Our view: Teachers hold keys to student success
Published 3:00 pm Monday, June 10, 2024
- Stanfield Elementary Principal Lacey Sharp expresses her gratitude May 16, 2024, for winning the Oregon Small Schools Association Principal of the Year award at Stanfield Elementary. “It was a big surprise,” she said.
As the school year ends and hundreds of seniors across the region grasp diplomas, it would be easy to forget the important role teachers and school administrators play in the success of our students.
A good case in point is the recent news that Stanfield Elementary School Principal Lacey Sharp was named the Oregon Small Schools Association Principal of the Year.
Sharp received the award at the association’s spring conference in April.
Sharp’s award shines a bright light on the often unsung attributes and successes of those we charge to teach our children.

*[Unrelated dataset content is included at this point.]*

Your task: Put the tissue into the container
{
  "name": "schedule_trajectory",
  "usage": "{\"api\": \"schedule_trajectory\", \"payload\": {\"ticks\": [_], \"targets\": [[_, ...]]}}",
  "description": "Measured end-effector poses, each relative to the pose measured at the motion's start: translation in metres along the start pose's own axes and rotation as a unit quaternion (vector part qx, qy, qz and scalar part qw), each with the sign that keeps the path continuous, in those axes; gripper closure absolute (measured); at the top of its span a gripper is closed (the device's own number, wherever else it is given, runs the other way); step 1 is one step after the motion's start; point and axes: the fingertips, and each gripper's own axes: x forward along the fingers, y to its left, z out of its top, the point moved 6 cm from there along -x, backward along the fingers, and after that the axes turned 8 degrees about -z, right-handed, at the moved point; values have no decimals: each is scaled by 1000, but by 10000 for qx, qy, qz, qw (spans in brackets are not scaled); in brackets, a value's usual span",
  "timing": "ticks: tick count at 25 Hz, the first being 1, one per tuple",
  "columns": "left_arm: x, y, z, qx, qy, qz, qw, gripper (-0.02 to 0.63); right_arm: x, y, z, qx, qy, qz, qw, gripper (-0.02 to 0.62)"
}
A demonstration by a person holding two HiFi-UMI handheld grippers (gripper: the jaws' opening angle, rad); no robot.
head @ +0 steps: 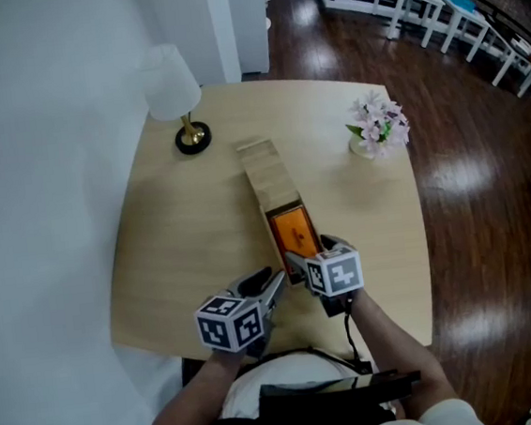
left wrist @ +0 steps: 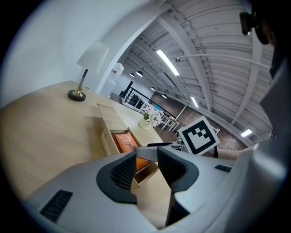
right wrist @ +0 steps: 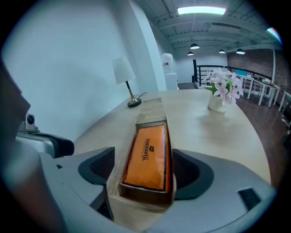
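Observation:
A long wooden container [head: 266, 174] lies in the middle of the table, its sliding lid pushed to the far end. An orange tissue pack [head: 293, 232] lies flat inside the uncovered near half. My right gripper [head: 309, 252] is at the container's near end, open. In the right gripper view its jaws straddle the container [right wrist: 152, 109], close to both walls, with the tissue pack [right wrist: 148, 157] between them; I cannot tell whether they touch. My left gripper [head: 269, 287] hovers just left of that end, open by a narrow gap and holding nothing.
A white table lamp [head: 178, 98] stands at the far left of the round wooden table [head: 175, 245]. A vase of pink flowers [head: 379, 124] stands at the far right. The table's front edge is right behind the grippers.

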Motion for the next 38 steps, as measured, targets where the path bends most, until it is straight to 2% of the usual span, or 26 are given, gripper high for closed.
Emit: {"api": "schedule_trajectory", "payload": {"ticks": [12,20,25,29,34,36,38], "targets": [[12,-24,8,142,-205,-157,9996,459,-41,-22,10,3,-560,46,9984,193],[16,-47,12,246,-270,-205,9991,459,-72,-53,6,118,-824,-85,9965,211],[21,-63,9,307,-223,-288,9989,462,-94,-76,-1,285,-941,-183,9950,248],[24,-78,7,446,-136,-424,9980,465,-116,-95,-8,448,-1120,-329,9922,345],[26,-93,3,505,-36,-552,9972,466,-142,-110,-14,559,-1303,-424,9890,368],[25,-97,0,504,-13,-567,9971,466,-152,-115,-18,606,-1363,-454,9878,400],[24,-99,-3,496,2,-559,9972,502,-160,-119,-22,643,-1411,-465,9868,412]]}}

The influence of teachers and administrators on our youth is a pure one. Their goal isn’t to impact youth in a negative way. Teachers and administrators, whether they realize it or not, are one of the cornerstones of our culture and our future success as a nation. That is a lofty and seemingly heavy responsibility. Yet teachers are the apex of the mountain called education and they provide our youth with the fundamental building blocks to be successful.
All too often the role of teachers and administrators is lost through the prism of modern-day America where sound bites, bellowing rhetoric and attacks on culture, race and lifestyles rule the day.
Yet our teachers — in places such as Pilot Rock or Hermiston or Stanfield — carry the solemn responsibility of honing our greatest resources — our youth.
The future leaders of our counties and state and nation are fashioned in our public school system where teachers provide guidance and direction that has a long-term and thoughtful impact.
Our future success as a region and nation, then, rests to a large degree on those teachers who work classrooms in Pendleton or La Grande or Baker City.
The kind of education and guidance students receive is reflected back on our nation 10, 20 or even 30 years into the future.
That means those who decide on a career as a teacher or educator must understand their role is crucial to the future. Their influence, in many cases, will not be seen for decades but they will make an impact.
We rightfully celebrate our youth who have reached the stage and clutched a diploma. Yet we must not forget, nor marginalize, the importance of educators. Their duty and their commitment to our youth are critical and provide important building blocks for our collective future.